I think there could be some approximation happening in lmfit
that is dependent on the model structure. Since voom
internally calls lmfit
, that might explain why the small differences occur at both the voom
call and the subsequent model fitting calls (?).
The rest of my analysis calls contrasts.fit
, eBayes
, and topTable
, followed by filtering for genes that meet my thresholds:
dataFit_contrasts_withInt <- contrasts.fit(dataFit_original_withInt, contrasts = contrast_matrix_withInt)

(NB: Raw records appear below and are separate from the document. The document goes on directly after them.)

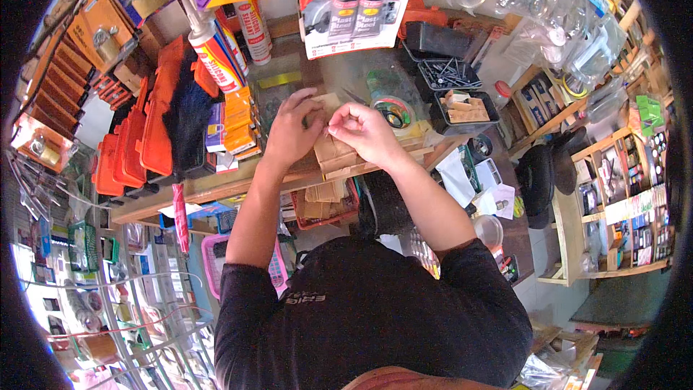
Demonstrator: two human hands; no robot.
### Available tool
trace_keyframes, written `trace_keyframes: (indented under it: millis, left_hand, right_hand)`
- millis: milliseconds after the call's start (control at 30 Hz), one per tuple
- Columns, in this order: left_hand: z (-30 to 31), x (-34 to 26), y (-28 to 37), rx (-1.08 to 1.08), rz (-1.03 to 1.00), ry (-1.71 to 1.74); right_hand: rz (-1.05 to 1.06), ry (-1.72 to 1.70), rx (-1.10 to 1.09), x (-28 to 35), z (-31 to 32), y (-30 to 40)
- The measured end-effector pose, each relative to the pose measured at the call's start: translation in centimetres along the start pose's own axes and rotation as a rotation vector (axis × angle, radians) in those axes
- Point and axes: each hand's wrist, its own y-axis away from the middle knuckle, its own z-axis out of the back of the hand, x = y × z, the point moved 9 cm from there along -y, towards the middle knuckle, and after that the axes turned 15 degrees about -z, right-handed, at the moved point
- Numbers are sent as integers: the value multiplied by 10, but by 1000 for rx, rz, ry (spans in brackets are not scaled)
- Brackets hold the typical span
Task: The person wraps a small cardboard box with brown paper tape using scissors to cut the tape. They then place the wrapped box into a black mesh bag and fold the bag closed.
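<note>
Both my hands meet over a piece of brown cardboard or paper (337, 156) at the counter's front edge. The fingers of my left hand (299, 129) are curled, the thumb pointing toward the other hand. My right hand (361, 131) has thumb and forefinger pinched close together; a small light thing may be between them, too small to tell. Right of the hands lies a round roll of tape (394, 114) with dark rings inside it. Farther right, a black bin of screws (449, 73) stands behind a black bin of folded brown paper packets (466, 108).
Silicone sealant tubes (216, 59) and small orange boxes (241, 122) stand left of my hands, with orange-lidded cases (157, 119) beyond. A card of plastic steel tubes (354, 11) hangs ahead. Below the wooden counter edge (216, 190) sits a red basket of cardboard (326, 203).
</note>
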Motion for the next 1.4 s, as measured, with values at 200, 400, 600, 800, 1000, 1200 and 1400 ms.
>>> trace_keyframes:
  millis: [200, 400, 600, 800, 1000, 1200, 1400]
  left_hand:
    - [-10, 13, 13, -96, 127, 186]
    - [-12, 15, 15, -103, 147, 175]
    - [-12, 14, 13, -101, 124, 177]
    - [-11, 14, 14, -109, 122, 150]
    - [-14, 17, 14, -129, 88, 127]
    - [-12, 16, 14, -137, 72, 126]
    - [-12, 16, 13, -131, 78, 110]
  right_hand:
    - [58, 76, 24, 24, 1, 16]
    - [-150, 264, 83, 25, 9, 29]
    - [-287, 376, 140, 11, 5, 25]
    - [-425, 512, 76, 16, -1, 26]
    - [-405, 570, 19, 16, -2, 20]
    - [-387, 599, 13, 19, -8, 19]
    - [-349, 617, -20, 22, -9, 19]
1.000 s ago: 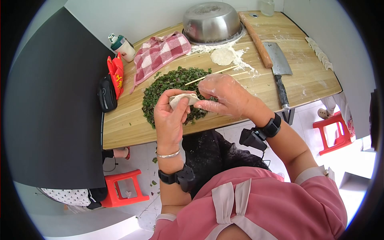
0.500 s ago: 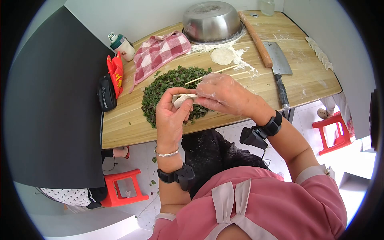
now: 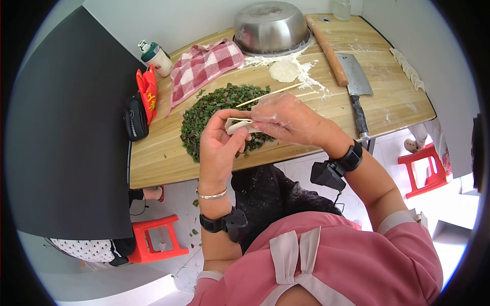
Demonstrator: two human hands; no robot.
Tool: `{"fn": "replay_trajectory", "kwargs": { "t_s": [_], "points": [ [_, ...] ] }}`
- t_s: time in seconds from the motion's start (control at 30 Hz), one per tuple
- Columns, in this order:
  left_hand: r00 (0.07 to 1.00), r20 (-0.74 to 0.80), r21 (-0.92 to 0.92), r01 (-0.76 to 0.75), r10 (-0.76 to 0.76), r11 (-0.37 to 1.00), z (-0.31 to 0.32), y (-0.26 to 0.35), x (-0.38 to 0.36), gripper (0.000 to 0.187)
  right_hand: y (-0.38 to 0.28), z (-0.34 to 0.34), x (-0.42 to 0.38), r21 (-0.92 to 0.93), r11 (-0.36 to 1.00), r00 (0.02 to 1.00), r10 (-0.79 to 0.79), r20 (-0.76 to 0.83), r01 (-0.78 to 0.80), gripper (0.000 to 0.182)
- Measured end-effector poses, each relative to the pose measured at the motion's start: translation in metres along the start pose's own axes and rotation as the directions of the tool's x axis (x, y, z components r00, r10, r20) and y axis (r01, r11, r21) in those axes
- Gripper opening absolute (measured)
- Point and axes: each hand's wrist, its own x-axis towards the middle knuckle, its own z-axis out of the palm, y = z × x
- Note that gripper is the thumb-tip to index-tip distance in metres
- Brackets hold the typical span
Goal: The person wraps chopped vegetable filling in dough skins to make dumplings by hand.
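Observation:
A folded dumpling (image 3: 236, 126) with dark green filling showing at its top opening is held between my two hands. My left hand (image 3: 220, 140) cups it with thumb and fingers. From the other side, the floury fingers of my right hand (image 3: 288, 118) pinch the wrapper's edge; their tips are partly hidden. Beneath my hands spreads a pile of chopped greens (image 3: 204, 115) on the wooden table (image 3: 158, 171). A pair of chopsticks (image 3: 278, 93) rests against the pile, the ends pointing towards a flat round wrapper (image 3: 284, 71) among loose flour.
An upturned metal basin (image 3: 269, 28), rolling pin (image 3: 329, 51) and cleaver (image 3: 356, 76) lie at the back and right. Several finished dumplings (image 3: 407, 68) line the right edge. A checked cloth (image 3: 204, 69), a bottle (image 3: 155, 58) and a black case (image 3: 136, 117) are at left.
My right fingers have shifted slightly along the wrapper's edge. The dumpling has turned a little, and its opening with the green filling shows more clearly.

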Motion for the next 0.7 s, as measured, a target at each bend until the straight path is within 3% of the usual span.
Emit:
{"fn": "replay_trajectory", "kwargs": {
  "t_s": [0.13,0.2,0.23,0.5,0.63,0.7],
  "points": [
    [0.999,0.041,-0.022,-0.031,0.032,0.999,-0.003,0.000,0.000,0.018,0.000,-0.006,0.003,-0.031,0.998,0.998,-0.053,0.022,0.054,0.025],
    [0.996,0.084,-0.011,-0.015,0.016,1.000,-0.004,0.001,0.001,0.018,-0.004,-0.016,0.004,-0.110,0.991,0.978,0.100,0.184,-0.080,0.032],
    [0.996,0.083,-0.011,-0.016,0.017,1.000,-0.004,0.000,0.001,0.018,-0.003,-0.015,0.005,-0.110,0.991,0.978,0.099,0.184,-0.079,0.032],
    [0.995,0.071,0.084,0.060,-0.066,0.995,-0.003,0.001,-0.001,0.020,0.001,-0.003,0.005,-0.034,0.999,0.996,0.004,0.089,0.000,0.024],
    [0.995,0.101,0.031,-0.013,0.010,0.999,0.000,-0.001,0.000,0.029,0.000,-0.002,0.010,-0.060,0.998,0.999,0.017,0.042,-0.014,0.020],
    [0.990,-0.112,-0.124,-0.095,0.081,0.988,0.006,-0.006,0.002,0.035,0.003,0.001,0.013,-0.150,0.989,0.996,-0.012,-0.088,-0.001,0.020]
  ]
}}
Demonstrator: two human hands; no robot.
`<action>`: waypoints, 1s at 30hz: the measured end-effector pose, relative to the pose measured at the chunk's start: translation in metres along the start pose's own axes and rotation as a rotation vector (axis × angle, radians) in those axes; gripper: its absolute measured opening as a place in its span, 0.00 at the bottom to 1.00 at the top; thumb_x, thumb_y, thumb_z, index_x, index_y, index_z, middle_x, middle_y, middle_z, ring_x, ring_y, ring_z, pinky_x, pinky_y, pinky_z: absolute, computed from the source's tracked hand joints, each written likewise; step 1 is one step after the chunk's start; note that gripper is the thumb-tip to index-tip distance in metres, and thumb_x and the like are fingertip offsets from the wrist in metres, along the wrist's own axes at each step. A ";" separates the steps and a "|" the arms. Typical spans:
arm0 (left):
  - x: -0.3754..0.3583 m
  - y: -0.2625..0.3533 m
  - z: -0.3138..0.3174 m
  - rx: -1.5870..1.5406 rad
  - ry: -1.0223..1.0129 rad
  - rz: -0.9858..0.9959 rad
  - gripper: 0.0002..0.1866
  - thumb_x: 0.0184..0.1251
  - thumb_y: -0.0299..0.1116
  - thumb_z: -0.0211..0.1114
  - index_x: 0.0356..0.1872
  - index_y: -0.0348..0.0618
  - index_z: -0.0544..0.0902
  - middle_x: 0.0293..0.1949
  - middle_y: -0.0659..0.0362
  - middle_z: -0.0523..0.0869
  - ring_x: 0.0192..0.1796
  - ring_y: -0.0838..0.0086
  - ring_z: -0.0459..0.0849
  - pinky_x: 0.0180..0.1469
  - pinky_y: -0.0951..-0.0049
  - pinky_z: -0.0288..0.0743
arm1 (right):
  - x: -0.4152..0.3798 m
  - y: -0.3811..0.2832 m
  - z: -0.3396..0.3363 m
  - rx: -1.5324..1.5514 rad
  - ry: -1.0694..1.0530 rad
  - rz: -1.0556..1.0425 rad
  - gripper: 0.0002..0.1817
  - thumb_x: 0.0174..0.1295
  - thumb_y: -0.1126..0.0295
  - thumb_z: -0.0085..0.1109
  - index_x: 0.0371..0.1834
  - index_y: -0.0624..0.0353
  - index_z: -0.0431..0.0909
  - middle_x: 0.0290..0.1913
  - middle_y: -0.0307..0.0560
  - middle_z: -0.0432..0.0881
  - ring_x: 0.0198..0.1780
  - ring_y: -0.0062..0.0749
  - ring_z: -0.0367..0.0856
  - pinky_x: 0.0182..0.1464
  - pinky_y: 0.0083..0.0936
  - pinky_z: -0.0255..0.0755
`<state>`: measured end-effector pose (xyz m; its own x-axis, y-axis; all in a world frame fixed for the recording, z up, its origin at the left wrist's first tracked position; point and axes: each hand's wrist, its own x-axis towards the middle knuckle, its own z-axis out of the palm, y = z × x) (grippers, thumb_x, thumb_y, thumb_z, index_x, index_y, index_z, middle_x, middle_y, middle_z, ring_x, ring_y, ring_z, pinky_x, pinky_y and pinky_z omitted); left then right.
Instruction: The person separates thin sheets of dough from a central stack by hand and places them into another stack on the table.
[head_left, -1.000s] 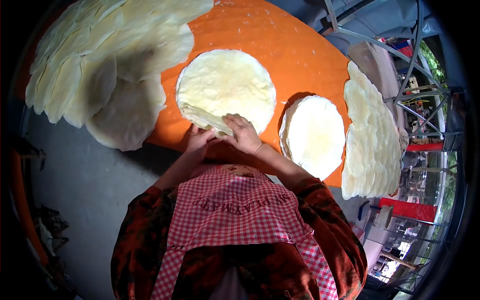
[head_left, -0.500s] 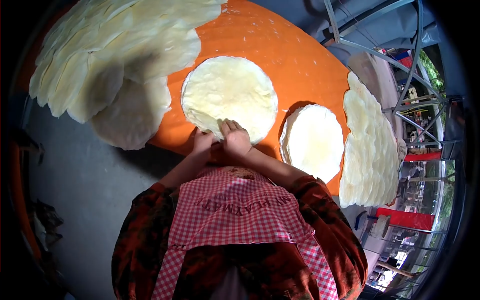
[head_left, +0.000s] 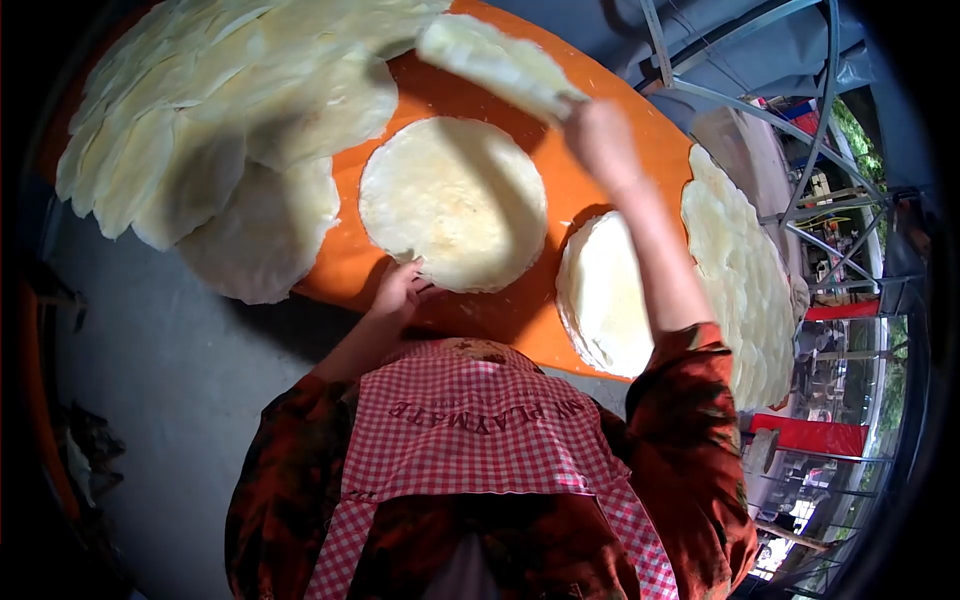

dataFit_contrasts_noInt <- contrasts.fit(dataFit_original_noInt, contrasts = contrast_matrix_noInt)
### With intercept
dataFit_withInt <- eBayes(dataFit_contrasts_withInt)
dataResults_withInt <- topTable(dataFit_withInt, number = nrow(counts_data), coef = "Stim")
sig_genes_pval_withInt <- dataResults_withInt[c(dataResults_withInt$adj.P.Val < 0.05),]
sig_genes_withInt <- sig_genes_pval_withInt[c(abs(sig_genes_pval_withInt$logFC) > log2(1.5)),]
### No intercept
dataFit_noInt <- eBayes(dataFit_contrasts_noInt)
dataResults_noInt <- topTable(dataFit_noInt, number = nrow(counts_data), coef="Stim - NoStim")
sig_genes_pval_noInt <- dataResults_noInt[c(dataResults_noInt$adj.P.Val < 0.05),]
sig_genes_noInt <- sig_genes_pval_noInt[c(abs(sig_genes_pval_noInt$logFC) > log2(1.5)),]
> nrow(sig_genes_noInt)
[1] 83
> nrow(sig_genes_withInt)
[1] 104
The result is 104 DE genes if I include an intercept, and 83 if I don't.
Does anyone know what might be going on here?
I'm running limma version 3.34.9 with R version 3.4.4.